Computational modeling of the magnetic couplings in Quadruple Perovskite CaCu3Mn2Os2O12: Monte Carlo investigation

This investigation provides a theoretical method for determining the magnetic couplings in quadruple perovskite CaCu₃Mn₂Os₂O₁₂ by using Monte Carlo Simulations (MCS) in accordance with the Ising model and a correlation between internal energy and magnetism at each site. Making use of the experimental temperature value of the material \({T}_{c}^{exp}=280 K\), which has been estimated under an applied magnetic field of \(h=0.1 T\), as well as a renormalization parameter \(\alpha\), we have determined the magnetic exchange couplings. Along with the magnetization at each site, magnetic susceptibility, and specific heat, the internal energy of every magnetic arrangement has been calculated. The magnetic couplings that have been founded are \({J}_{Cu-Mn}=10.78 meV\), \({J}_{Cu-Os}=22.968 meV\), \({J}_{Mn-Os}=73.08 meV\), \({J}_{Cu-Cu}=0.01 meV\), \({J}_{Mn-Mn}=0.001 meV\) and \({J}_{Os-Os}=0.002 meV\). The system exhibits a critical temperature of \({T}_{C}=280 K\), and the calculated magnetic susceptibility shows a maximum value \({T}_{C}\), marking a phase transition, while the specific heat shows a pronounced peak at the same temperature.
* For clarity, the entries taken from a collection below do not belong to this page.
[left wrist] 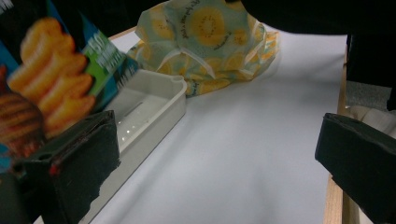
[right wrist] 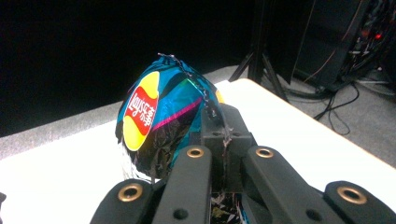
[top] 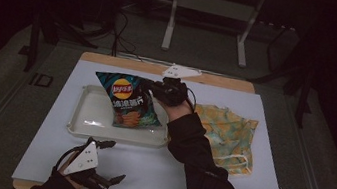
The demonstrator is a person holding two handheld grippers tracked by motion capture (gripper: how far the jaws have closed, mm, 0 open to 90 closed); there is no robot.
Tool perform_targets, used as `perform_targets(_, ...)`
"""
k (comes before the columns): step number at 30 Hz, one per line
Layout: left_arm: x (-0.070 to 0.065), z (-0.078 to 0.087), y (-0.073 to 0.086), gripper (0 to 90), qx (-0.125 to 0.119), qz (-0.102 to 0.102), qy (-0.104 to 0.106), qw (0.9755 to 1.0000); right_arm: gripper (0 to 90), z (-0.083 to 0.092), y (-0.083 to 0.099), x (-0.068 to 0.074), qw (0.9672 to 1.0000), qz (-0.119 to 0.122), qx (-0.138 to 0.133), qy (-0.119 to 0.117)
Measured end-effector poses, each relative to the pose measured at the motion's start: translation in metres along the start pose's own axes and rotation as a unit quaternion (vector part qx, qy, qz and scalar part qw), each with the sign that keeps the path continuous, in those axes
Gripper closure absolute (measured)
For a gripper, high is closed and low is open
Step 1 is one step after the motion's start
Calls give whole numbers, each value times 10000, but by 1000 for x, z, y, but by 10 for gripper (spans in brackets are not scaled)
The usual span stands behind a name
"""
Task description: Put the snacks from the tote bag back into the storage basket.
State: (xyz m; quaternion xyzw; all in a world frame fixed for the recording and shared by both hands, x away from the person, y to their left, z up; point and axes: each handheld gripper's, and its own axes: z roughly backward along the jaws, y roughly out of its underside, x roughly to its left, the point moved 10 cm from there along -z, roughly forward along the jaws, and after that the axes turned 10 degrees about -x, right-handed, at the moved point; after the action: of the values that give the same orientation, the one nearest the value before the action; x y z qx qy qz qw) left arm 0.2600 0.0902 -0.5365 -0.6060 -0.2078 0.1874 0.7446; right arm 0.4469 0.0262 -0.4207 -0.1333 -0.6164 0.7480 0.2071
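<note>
1. Dark floor with cables surrounds the white-topped bench [top: 243, 186].
2. Right tongs [top: 153, 90] are clamped on the top edge of the chip bag [top: 127, 101], holding it upright over the white tray [top: 84, 112], apparently just touching it.
3. Left tongs [top: 107, 162] gape wide, empty, near the bench's front edge, just in front of the tray.
4. Right of the right tongs lies a yellow patterned cloth [top: 229, 131].

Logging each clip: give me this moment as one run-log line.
right gripper: shut on chip bag, held above tray | left gripper: open, idle near table edge | cloth: right of tray
</note>
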Motion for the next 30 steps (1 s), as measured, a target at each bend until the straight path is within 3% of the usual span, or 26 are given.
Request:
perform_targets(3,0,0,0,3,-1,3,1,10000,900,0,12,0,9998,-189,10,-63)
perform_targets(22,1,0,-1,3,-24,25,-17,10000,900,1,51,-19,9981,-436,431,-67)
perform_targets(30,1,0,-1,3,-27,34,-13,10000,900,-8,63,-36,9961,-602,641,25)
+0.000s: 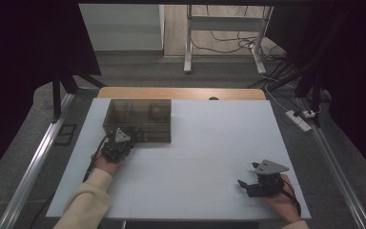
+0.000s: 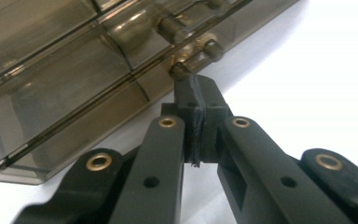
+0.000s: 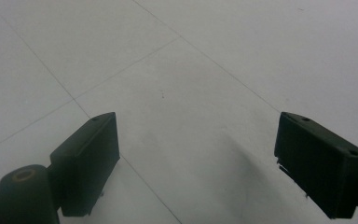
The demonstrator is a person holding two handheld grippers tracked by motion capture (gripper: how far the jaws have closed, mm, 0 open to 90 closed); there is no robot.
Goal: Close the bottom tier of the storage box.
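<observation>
A smoky translucent plastic box point(image 1: 138, 114) with compartments stands at the back left of the white table point(image 1: 209, 143). My left gripper point(image 1: 127, 137) is at its front wall. In the left gripper view the box point(image 2: 74, 70) is close up, and my left gripper point(image 2: 198, 88) has its black jaws pressed together, tips against a small knob point(image 2: 181, 70) on the box front. I cannot tell whether the knob is pinched. My right gripper point(image 1: 248, 175) rests near the front right of the table; my right gripper point(image 3: 198, 135) stands open with only bare white surface between its jaws.
Beyond the table's wooden far edge point(image 1: 181, 92) are a grey floor, a desk frame point(image 1: 221, 38) with cables and a power strip point(image 1: 299, 119). Metal rails run along both sides. Dark curtains hang left and right.
</observation>
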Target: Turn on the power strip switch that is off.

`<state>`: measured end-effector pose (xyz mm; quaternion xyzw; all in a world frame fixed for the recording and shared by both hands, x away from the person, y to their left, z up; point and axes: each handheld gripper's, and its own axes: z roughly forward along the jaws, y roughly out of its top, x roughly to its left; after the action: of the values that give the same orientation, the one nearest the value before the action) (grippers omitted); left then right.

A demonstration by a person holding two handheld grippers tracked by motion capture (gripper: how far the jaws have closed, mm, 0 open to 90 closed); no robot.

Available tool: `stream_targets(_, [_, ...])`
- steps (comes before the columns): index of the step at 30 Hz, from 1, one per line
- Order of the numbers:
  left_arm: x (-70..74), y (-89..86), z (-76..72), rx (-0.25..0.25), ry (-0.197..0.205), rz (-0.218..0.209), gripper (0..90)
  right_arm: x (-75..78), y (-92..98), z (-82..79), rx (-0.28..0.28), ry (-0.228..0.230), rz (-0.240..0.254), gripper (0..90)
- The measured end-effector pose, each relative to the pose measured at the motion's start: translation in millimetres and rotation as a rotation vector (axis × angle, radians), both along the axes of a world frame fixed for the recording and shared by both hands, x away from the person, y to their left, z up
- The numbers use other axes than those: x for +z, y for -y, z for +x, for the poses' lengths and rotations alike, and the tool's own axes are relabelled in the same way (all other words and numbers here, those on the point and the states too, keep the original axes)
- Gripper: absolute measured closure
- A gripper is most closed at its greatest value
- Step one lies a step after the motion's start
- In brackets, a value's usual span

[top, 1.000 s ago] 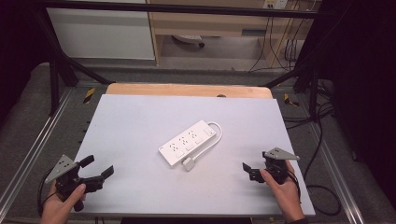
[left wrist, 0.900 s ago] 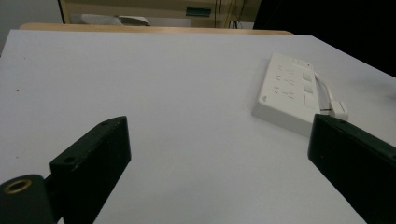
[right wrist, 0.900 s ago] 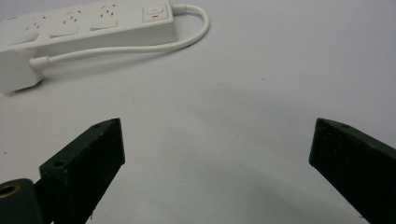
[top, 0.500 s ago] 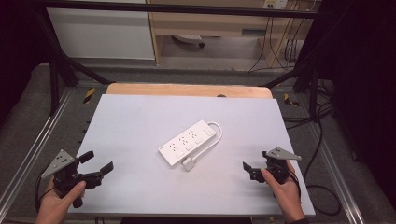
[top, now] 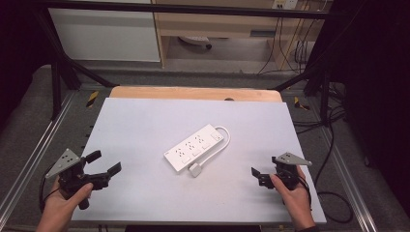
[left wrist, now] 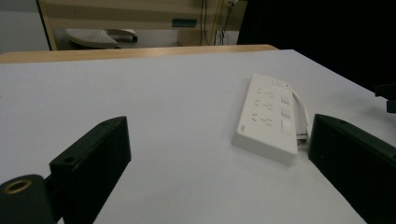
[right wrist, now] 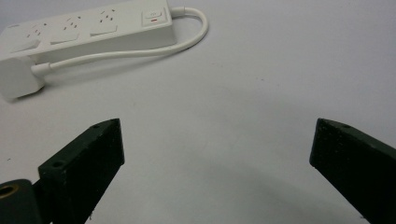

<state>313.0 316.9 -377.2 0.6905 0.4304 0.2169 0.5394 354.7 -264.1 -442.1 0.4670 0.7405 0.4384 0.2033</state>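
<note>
A white power strip [top: 196, 147] lies diagonally at the middle of the white table top [top: 145, 121]. Its cable loops round the far end to a white plug [top: 195, 170] that rests beside its near end. My left gripper [top: 105, 162] is open at the near left and points at the strip, with nothing between its jaws. My right gripper [top: 257, 177] is open at the near right, also empty. In the left gripper view, the strip [left wrist: 268, 116] lies ahead to the right of my gripper [left wrist: 219, 172]. The right gripper view has the strip [right wrist: 88, 28], its plug [right wrist: 16, 81] and cable [right wrist: 140, 49] ahead of the gripper [right wrist: 215, 158].
A wooden strip [top: 193, 93] edges the far side of the table. Metal frame rails [top: 34, 154] run along both sides. Black cables [top: 333, 145] hang off the right side. A white cabinet [top: 104, 34] and shelving stand behind the table.
My left gripper has edged slightly forward over the table. The right gripper and the power strip have stayed put.
</note>
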Motion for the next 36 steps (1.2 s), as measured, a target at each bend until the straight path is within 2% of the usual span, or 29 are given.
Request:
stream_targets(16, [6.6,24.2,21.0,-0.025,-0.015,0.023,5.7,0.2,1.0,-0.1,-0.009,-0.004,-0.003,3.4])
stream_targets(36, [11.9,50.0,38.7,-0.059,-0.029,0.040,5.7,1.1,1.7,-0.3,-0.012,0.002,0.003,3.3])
After \({T}_{C}\), the magnetization decreases sharply, indicating a transition to an ordered-disordered magnetic state. These findings contribute to our knowledge of the exchange couplings that control the magnetic characteristics of CaCu₃Mn₂Os₂O₁₂ and offer a theoretical basis for its possible use in spintronics and other advanced magnetic materials.